Христос остановился в Эболи | страница 71



Лавочка «американца», цирюльника синьоров, единственная из трех походила на настоящую парикмахерскую. Там было зеркало, засиженное мухами, несколько соломенных стульев, а стены украшены вырезками из американских журналов с фотографиями Рузвельта, политических деятелей и актрис и косметическими рекламами. Это было все, что сохранилось от великолепного салона на одной из улиц Нью- Йорка; цирюльник, вспоминая об этом, мрачнел и становился печальным. Что оставалось у него от той прекрасной жизни, когда он был синьором? Домик на высоком месте поселка с претенциозно украшенной резьбой дверью и несколькими горшками герани на балконе, болезненная жена, нищета. «И зачем я только вернулся!» Этих «американцев» двадцать девятого года легко узнать по разочарованному виду побитой собаки и золотым зубам.

Золотые зубы, роскошные анахронические зубы блестели в широком крестьянском рту Фаччалорда[35], толстого крепкого человека с упрямым и хитрым лицом.

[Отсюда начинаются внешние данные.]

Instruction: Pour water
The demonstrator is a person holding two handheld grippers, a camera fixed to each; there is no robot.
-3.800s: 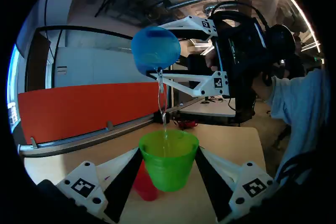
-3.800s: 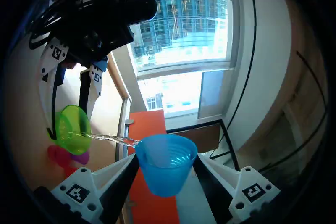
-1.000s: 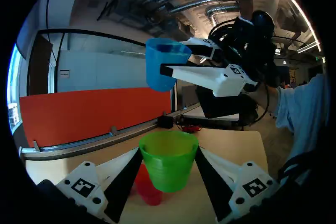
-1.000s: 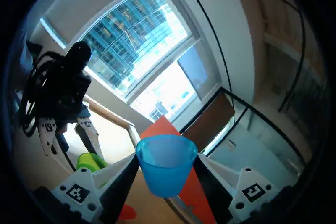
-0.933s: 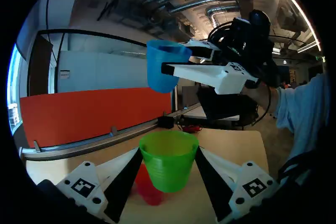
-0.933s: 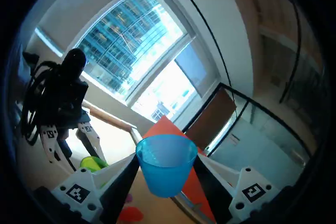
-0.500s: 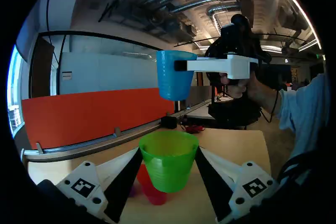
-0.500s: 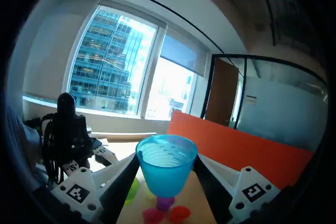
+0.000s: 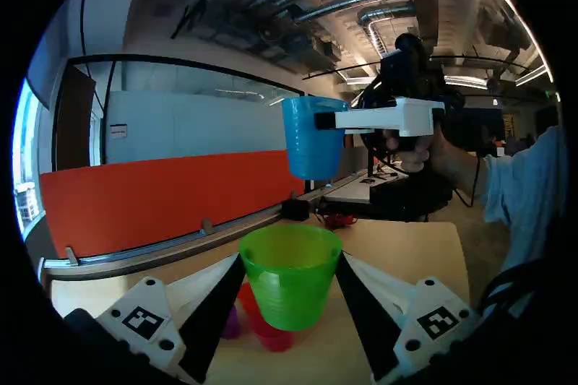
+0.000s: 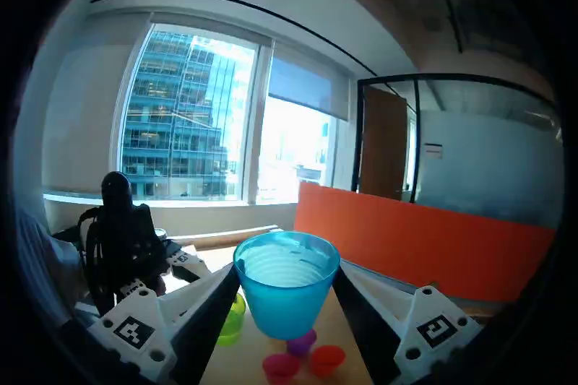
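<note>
The left gripper [image 9: 289,273] points forward and level, both white fingers pressed against the sides of an upright translucent green plastic cup [image 9: 290,298]. The right gripper [image 9: 313,123] is held level by a hand [image 9: 413,156] in a light-blue sleeve [image 9: 520,190]. It clamps an upright translucent blue plastic cup [image 9: 311,150], higher than the green one.

Green cup [image 9: 290,277], blue cup [image 10: 287,295], orange partition [image 9: 159,193], pink cup [image 10: 280,367], purple cup [image 10: 301,343], red cup [image 10: 326,360]
</note>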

Фаччалорда, которого все так звали, быть может из-за цвета кожи, вышел, в противоположность другим, победителем из борьбы в эмиграции и жил в лучах собственной славы. Он вернулся из Америки с полным кошельком, и хотя позже истратил значительную часть сбережений, чтобы купить себе клочок бесплодной земли, он все же мог скромно жить; но Фаччалорда особенно ценил эти деньги не потому, что заработал их трудом, а потому, что добыл их ловкостью. Вечером, вернувшись с поля и стоя у дверей своего дома или гуляя по площади, он, навсегда осчастливленный своей победой, любил рассказывать мне об одной авантюре, на которую он как-то пустился в Америке. Он был крестьянин, а в Америке стал каменщиком.

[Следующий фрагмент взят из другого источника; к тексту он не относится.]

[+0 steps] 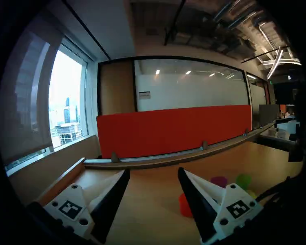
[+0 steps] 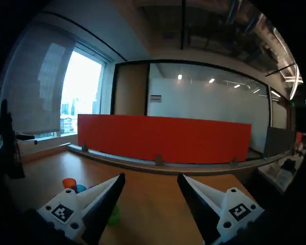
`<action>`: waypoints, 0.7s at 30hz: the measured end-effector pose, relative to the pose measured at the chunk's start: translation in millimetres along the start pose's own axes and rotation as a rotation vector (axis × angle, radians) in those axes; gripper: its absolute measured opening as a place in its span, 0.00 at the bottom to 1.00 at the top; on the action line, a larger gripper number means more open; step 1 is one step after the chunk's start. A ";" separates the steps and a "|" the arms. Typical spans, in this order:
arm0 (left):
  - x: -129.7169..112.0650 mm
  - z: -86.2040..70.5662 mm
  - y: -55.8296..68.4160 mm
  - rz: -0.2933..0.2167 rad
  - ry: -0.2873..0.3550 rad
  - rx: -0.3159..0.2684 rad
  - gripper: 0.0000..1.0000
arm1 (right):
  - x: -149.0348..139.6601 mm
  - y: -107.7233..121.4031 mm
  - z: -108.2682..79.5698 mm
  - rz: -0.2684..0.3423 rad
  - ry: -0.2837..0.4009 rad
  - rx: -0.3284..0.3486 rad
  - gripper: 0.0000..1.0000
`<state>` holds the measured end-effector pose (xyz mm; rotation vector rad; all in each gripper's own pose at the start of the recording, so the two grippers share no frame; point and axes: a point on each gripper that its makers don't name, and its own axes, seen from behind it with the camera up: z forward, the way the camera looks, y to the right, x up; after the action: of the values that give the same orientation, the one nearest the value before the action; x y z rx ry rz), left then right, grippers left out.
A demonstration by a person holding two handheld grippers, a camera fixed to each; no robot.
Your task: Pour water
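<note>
Several small coloured cups stand on the wooden table [image 1: 153, 204]. In the left gripper view a red cup [image 1: 184, 205] is partly hidden behind the right finger, with a purple cup [image 1: 219, 181] and a green cup [image 1: 243, 180] farther back. My left gripper [image 1: 153, 183] hangs open above the table, nothing between its fingers. In the right gripper view an orange-red cup [image 2: 69, 183], a blue cup [image 2: 80, 188] and a green cup [image 2: 114, 215] sit by the left finger. My right gripper [image 2: 151, 185] is open and holds nothing.
A red divider panel [image 2: 165, 136] runs along the table's far edge, with a glass wall behind it. A window [image 1: 65, 106] is to the left. A dark stand [image 2: 6, 143] sits at the left in the right gripper view. Other desks [image 1: 283, 130] lie to the right.
</note>
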<state>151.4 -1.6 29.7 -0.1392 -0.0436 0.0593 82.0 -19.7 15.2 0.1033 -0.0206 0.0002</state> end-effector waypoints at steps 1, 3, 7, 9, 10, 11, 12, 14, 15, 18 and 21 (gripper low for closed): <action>6.1 1.0 0.4 -0.004 0.000 -0.007 0.87 | 5.8 -0.3 1.0 0.002 0.000 0.004 0.99; 18.9 3.1 1.4 -0.012 0.000 -0.020 0.87 | 18.0 -1.1 3.1 0.004 0.000 0.012 0.99; 36.5 7.8 5.1 -0.037 -0.010 -0.052 0.87 | 34.9 -2.8 5.4 0.002 0.007 0.027 0.99; 43.3 10.0 7.4 -0.050 -0.013 -0.070 0.87 | 39.6 -3.4 6.4 -0.002 0.010 0.032 0.99; 45.5 10.9 8.0 -0.055 -0.014 -0.078 0.87 | 39.9 -4.4 6.9 -0.003 0.009 0.035 0.99; 48.0 12.1 8.7 -0.061 -0.015 -0.086 0.87 | 40.2 -5.6 7.6 -0.004 0.007 0.039 0.99; 49.9 13.1 9.2 -0.065 -0.016 -0.093 0.87 | 40.0 -6.7 8.1 -0.004 0.005 0.044 0.99; 50.8 15.3 8.8 -0.070 -0.020 -0.104 0.87 | 37.2 -9.8 9.5 -0.005 -0.002 0.060 0.99; 51.1 16.6 8.7 -0.072 -0.023 -0.110 0.87 | 35.9 -11.5 10.3 -0.006 -0.005 0.069 0.99; 50.2 19.4 9.2 -0.074 -0.033 -0.130 0.87 | 35.6 -16.2 12.1 -0.004 -0.010 0.097 0.99; 50.7 21.3 13.5 -0.078 -0.039 -0.165 0.87 | 38.4 -21.2 13.7 0.001 0.000 0.131 0.99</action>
<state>200.2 17.8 50.9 -0.3006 -0.0933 -0.0199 120.1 -42.2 27.4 0.2342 -0.0208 0.0028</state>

— Однажды мне дали вычистить забитую землей железную трубку, из тех, что употребляют для мин. Я начал чистить трубку, а вместо земли там оказался порох, и она взорвалась у меня в руках. Мне поцарапало вот здесь руку, я оглох — лопнула барабанная перепонка. Там, в Америке, существует страхование, и мне должны были заплатить. Врач осмотрел меня и велел прийти через три месяца. Через три месяца я чувствовал себя снова хорошо, но раз со мной произошел несчастный случай, они должны были заплатить мне, если есть справедливость. Они должны были дать мне три тысячи долларов. Я притворялся глухим: говорили, стреляли — ничего не слышу. Заставляли меня закрывать глаза, я качался и падал на землю. Их профессора говорили, что у меня ничего нет, и они не хотели дать мне пособие. Меня снова и снова направляли на осмотр. И я по-прежнему ничего не слышал и падал на землю — должны же они были все-таки заплатить мне! Прошло два года, а я все не работал, а профессора все говорили «нет», а я говорил, что не могу ничего делать, что я искалечен. Потом профессора, лучшие профессора Америки, согласились, и через два года отдали мне мои три тысячи долларов. Они достались мне по праву. Я сейчас же вернулся в Гальяно и чувствую себя превосходно.